** EXERCISE BRIEF **
Nothing but text lines should be duplicated: start with the first line of the listing below and stop after the line holding "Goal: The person", omitting pictures.

** EXTRACTED ENTRIES **

· · · ·

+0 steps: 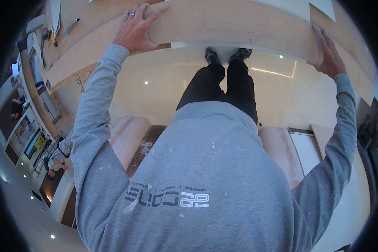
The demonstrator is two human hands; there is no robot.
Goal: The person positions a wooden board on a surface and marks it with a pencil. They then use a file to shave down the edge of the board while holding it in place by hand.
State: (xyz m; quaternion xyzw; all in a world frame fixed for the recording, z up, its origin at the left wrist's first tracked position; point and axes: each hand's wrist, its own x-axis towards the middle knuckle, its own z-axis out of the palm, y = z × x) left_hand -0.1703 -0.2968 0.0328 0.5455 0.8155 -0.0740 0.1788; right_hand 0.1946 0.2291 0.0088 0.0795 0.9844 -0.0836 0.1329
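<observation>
A long, light-brown wooden board (235, 25) stretches across the top of the view, its near edge facing my body. My left hand (138, 29), with a ring on one finger, lies on the board's left part, fingers spread and thumb pointing inward. Farther right, my right hand (328, 52) rests at the near edge, its fingers stretched out over the surface. Both palms are turned down, so their undersides are hidden. Beneath the board's front edge shows a strip of white sheet (197, 45).
A utility knife (72, 26) and a drill (49, 37) lie on the worktop at the far left. White sheets (323, 8) stick out at the back right. Plaster-dusted rolled shapes (128, 136) stand behind my legs. Another person (58, 157) is in the left background.
</observation>
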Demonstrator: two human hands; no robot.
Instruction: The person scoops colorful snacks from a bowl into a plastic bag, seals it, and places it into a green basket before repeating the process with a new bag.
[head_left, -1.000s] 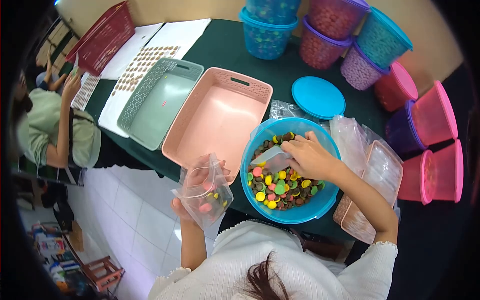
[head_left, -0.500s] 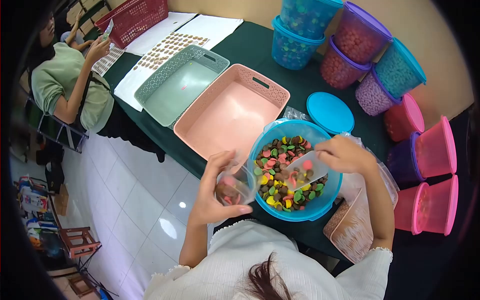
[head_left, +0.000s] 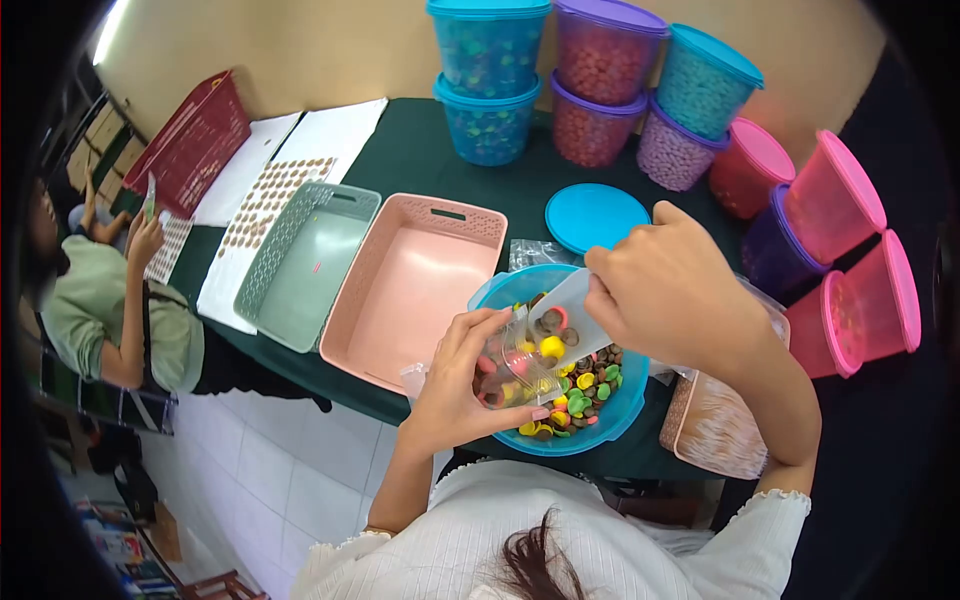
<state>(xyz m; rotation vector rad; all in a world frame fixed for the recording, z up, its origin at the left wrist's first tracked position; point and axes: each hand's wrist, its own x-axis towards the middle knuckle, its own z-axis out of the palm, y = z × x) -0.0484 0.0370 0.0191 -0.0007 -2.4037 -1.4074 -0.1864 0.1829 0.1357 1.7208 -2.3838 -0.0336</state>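
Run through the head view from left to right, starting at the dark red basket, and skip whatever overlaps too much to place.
Dark red basket → green tray → pink tray → blue lid → red tub → upper pink tub

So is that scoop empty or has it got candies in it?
Not empty: brown and yellow candies show in the scoop, which the right hand tilts toward the bag.
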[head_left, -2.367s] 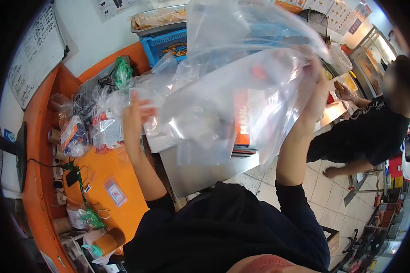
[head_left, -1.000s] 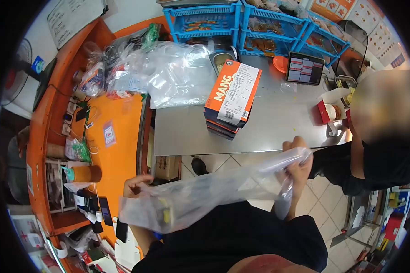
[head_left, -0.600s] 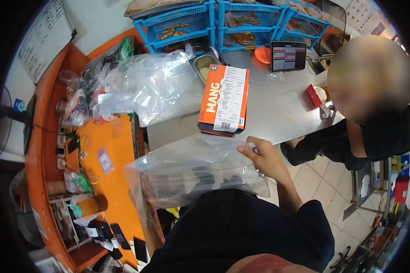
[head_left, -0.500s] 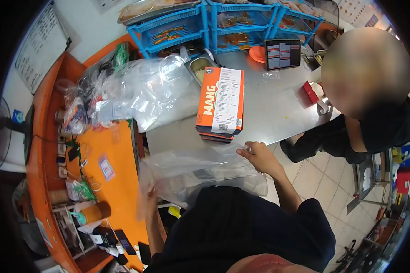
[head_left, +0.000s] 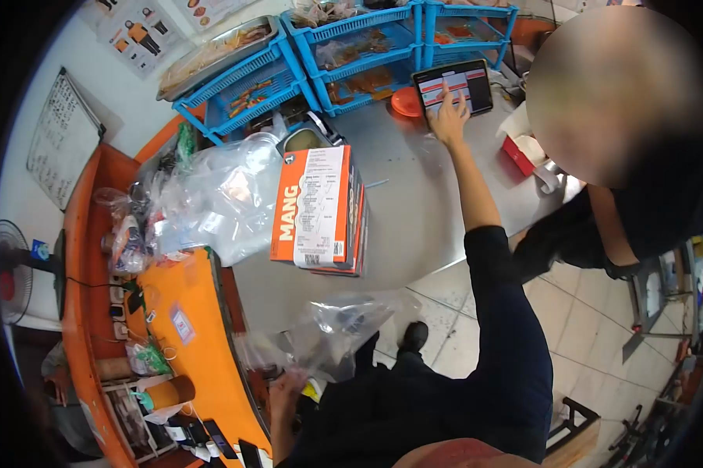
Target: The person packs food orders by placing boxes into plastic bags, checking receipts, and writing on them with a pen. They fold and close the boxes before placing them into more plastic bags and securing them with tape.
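Note:
My right hand (head_left: pixel 449 121) reaches far forward, its fingers stretched out against the screen of a tablet (head_left: pixel 478 87) propped at the back of the steel table. My left hand (head_left: pixel 287 390), low and near my body, is closed on a clear plastic bag (head_left: pixel 343 327) that hangs loosely in front of me. Between the two hands, on the table, stands a stack of orange boxes (head_left: pixel 289 248) with a long printed receipt (head_left: pixel 320 203) lying across the top one.
A heap of clear plastic bags (head_left: pixel 226 199) covers the table's left part. Blue racks (head_left: pixel 371 58) hold packed food behind. An orange counter (head_left: pixel 199 312) runs along my left. At the right, a person in dark clothes (head_left: pixel 663 210) stands near a red box (head_left: pixel 519 160).
My right hand has let go of the plastic bag and moved forward to the tablet. The bag now hangs from my left hand alone. The view has shifted rightward.

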Action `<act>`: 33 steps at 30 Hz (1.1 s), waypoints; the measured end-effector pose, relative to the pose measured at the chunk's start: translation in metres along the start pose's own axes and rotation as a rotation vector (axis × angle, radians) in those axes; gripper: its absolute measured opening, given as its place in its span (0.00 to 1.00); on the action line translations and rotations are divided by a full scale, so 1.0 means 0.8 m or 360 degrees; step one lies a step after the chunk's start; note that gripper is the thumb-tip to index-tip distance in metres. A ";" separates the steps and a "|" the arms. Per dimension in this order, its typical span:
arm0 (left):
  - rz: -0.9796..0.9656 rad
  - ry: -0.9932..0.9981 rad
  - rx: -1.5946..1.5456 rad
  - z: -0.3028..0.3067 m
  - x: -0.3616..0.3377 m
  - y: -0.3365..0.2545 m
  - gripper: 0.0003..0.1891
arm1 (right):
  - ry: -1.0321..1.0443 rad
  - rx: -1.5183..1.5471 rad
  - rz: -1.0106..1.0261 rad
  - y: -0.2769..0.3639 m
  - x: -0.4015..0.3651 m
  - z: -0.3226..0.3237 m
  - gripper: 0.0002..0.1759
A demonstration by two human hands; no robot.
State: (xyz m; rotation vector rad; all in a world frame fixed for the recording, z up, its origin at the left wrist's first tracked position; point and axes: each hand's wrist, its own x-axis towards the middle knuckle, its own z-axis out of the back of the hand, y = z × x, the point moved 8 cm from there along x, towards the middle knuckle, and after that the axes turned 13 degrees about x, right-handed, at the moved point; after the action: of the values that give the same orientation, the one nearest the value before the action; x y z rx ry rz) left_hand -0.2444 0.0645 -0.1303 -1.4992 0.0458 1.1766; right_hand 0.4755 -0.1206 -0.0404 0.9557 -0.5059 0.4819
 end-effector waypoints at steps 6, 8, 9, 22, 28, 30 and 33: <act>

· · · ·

** YOUR RESPONSE **
+0 steps: 
The demonstrator is two human hands; there is no robot.
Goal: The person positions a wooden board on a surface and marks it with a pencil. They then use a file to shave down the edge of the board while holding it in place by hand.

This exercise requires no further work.